▶ **Task requirements**: All records must be restated word for word.

(Dataset entries)

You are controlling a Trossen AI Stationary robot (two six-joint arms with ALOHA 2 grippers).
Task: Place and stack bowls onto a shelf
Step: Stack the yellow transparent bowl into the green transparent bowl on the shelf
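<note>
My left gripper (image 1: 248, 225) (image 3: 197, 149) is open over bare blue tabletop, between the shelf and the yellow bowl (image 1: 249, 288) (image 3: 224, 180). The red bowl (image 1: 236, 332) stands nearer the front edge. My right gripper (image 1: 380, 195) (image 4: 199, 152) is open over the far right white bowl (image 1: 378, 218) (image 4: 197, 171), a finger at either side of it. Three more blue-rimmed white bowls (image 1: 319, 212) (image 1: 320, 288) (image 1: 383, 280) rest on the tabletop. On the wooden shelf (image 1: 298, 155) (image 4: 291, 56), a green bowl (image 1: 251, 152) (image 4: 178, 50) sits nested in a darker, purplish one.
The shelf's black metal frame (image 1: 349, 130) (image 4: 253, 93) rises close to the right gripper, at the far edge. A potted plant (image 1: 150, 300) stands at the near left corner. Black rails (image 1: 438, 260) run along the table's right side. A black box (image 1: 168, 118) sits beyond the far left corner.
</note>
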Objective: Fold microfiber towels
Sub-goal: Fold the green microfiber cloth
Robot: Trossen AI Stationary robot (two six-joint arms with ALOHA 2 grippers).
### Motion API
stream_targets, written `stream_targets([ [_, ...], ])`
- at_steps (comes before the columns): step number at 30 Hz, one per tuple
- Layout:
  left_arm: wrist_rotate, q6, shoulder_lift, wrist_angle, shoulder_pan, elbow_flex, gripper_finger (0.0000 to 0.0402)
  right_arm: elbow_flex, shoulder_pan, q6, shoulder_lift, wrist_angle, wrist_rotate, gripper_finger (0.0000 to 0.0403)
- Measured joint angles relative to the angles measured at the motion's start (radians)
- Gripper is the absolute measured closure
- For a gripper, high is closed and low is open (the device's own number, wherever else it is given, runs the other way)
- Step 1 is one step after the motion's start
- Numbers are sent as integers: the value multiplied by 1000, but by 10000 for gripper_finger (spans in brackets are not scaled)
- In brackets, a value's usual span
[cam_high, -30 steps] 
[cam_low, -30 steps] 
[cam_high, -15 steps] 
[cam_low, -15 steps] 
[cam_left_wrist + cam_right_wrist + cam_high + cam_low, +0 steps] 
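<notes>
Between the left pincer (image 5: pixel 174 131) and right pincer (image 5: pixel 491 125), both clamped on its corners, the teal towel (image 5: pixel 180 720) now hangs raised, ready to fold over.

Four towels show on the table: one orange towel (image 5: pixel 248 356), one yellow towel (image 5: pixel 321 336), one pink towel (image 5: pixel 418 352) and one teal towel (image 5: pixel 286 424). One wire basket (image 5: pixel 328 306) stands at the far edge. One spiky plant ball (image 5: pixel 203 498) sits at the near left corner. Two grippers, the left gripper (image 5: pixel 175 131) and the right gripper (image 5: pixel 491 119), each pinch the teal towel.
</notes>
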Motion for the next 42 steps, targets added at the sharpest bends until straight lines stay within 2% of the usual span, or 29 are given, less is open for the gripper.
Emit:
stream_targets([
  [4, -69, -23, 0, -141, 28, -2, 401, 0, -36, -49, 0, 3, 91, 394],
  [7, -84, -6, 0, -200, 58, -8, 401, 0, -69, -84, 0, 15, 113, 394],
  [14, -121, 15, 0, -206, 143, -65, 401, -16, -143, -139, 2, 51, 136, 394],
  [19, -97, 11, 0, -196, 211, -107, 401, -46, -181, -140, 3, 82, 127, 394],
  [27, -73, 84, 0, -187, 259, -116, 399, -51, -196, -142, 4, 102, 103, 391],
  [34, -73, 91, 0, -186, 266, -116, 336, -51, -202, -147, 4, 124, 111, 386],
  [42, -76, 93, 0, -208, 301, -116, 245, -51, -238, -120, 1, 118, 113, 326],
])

▶ **Task result**:
You are controlling a Trossen AI Stationary robot (two six-joint arms with ALOHA 2 grippers).
Task: Place and stack bowls onto a shelf
Step: Stack the yellow transparent bowl into the green transparent bowl on the shelf
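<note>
My left gripper (image 1: 248, 225) (image 3: 197, 149) is open over bare blue tabletop, between the shelf and the yellow bowl (image 1: 249, 288) (image 3: 224, 180). The red bowl (image 1: 236, 332) stands nearer the front edge. My right gripper (image 1: 380, 195) (image 4: 199, 152) is open over the far right white bowl (image 1: 378, 218) (image 4: 197, 171), a finger at either side of it. Three more blue-rimmed white bowls (image 1: 319, 212) (image 1: 320, 288) (image 1: 383, 280) rest on the tabletop. On the wooden shelf (image 1: 298, 155) (image 4: 291, 56), a green bowl (image 1: 251, 152) (image 4: 178, 50) sits nested in a darker, purplish one.
The shelf's black metal frame (image 1: 349, 130) (image 4: 253, 93) rises close to the right gripper, at the far edge. A potted plant (image 1: 150, 300) stands at the near left corner. Black rails (image 1: 438, 260) run along the table's right side. A black box (image 1: 168, 118) sits beyond the far left corner.
</note>
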Objective: Fold microfiber towels
Sub-goal: Fold the green microfiber cloth
Robot: Trossen AI Stationary robot (two six-joint arms with ALOHA 2 grippers).
### Motion API
stream_targets, written `stream_targets([ [_, ...], ])`
- at_steps (comes before the columns): step number at 30 Hz, one per tuple
- Layout:
  left_arm: wrist_rotate, q6, shoulder_lift, wrist_angle, shoulder_pan, elbow_flex, gripper_finger (0.0000 to 0.0402)
  right_arm: elbow_flex, shoulder_pan, q6, shoulder_lift, wrist_angle, wrist_rotate, gripper_finger (0.0000 to 0.0403)
- Measured joint angles relative to the angles measured at the motion's start (radians)
- Gripper is the absolute measured closure
- For a gripper, high is closed and low is open (the device's own number, wherever else it is given, runs the other way)
- Step 1 is one step after the motion's start
- Numbers are sent as integers: the value multiplied by 1000, but by 10000 for gripper_finger (spans in brackets are not scaled)
- In brackets, a value's usual span
[cam_high, -30 steps] 
[cam_low, -30 steps] 
[cam_high, -15 steps] 
[cam_low, -15 steps] 
[cam_left_wrist + cam_right_wrist + cam_high + cam_low, +0 steps] 
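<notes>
Between the left pincer (image 5: pixel 174 131) and right pincer (image 5: pixel 491 125), both clamped on its corners, the teal towel (image 5: pixel 180 720) now hangs raised, ready to fold over.

Four towels show on the table: one orange towel (image 5: pixel 248 356), one yellow towel (image 5: pixel 321 336), one pink towel (image 5: pixel 418 352) and one teal towel (image 5: pixel 286 424). One wire basket (image 5: pixel 328 306) stands at the far edge. One spiky plant ball (image 5: pixel 203 498) sits at the near left corner. Two grippers, the left gripper (image 5: pixel 175 131) and the right gripper (image 5: pixel 491 119), each pinch the teal towel.
</notes>
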Motion for the next 42 steps, targets added at the sharpest bends until straight lines stay within 2% of the usual span, or 29 are given, less is open for the gripper.
Emit:
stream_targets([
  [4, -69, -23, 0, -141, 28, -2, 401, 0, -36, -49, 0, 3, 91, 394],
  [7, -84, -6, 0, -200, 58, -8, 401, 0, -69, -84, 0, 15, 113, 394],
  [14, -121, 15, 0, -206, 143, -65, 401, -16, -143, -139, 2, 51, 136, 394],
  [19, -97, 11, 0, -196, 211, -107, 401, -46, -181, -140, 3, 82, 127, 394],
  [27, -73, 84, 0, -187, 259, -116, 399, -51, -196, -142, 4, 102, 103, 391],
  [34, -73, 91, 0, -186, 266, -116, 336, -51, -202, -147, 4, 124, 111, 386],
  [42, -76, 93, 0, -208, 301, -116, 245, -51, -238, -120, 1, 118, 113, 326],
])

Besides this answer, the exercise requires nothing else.